Using the reactive nitrogen species sensitive dye DHR123, we also demonstrated that phenazines induce RNS in A. fumigatus cells. RNS are associated with pathogen killing in macrophages38. The production of ROS and RNS are intimately linked, the first step being the production of nitric oxide (NO·) from the reduction of nitroxyl anion (NO). In presence of increased concentration of O2·, such as in presence of phenazines, NO· reacts with O2· to form peroxynitrite (ONOO)39,40. ONOO itself is a highly reactive species which can directly react with various biological targets and components of the cell including proteins such mitochondrial MnSodp, lipids, thiols, amino acid residues, DNA bases, and low-molecular weight antioxidants32.

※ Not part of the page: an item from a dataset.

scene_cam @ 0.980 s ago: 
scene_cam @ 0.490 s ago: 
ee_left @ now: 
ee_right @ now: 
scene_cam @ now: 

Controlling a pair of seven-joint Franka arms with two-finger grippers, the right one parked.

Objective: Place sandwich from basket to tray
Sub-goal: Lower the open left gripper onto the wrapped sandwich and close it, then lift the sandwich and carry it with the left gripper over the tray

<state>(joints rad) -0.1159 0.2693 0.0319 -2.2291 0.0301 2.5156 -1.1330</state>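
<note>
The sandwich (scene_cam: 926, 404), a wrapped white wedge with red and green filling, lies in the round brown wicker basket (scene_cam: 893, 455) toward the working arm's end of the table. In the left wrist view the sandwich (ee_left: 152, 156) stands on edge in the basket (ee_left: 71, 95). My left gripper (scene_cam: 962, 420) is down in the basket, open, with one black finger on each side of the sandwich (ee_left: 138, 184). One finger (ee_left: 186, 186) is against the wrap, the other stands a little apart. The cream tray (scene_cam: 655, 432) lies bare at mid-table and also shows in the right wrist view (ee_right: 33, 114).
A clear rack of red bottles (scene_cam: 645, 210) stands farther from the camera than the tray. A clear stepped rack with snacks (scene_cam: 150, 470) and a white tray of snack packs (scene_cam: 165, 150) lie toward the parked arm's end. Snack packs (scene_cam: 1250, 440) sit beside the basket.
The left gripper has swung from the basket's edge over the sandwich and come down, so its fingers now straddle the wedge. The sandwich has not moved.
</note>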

Compared to other phenazines, the PCA-treated A. fumigatus cells showed most altered mitochondria (Figure 2) and highest DCF- and Rhodamine 123-fluorescent spots (Figures 4,5). These data and the mitotracker staining suggested that PCA induced a major production of ROS and RNS in mitochondria. In addition, the deletion of mitochondrial superoxide dismutase (SOD2) was more detrimental as Δsod2 mutant was at least eight times more sensitive to PCA than the WT (Table 1).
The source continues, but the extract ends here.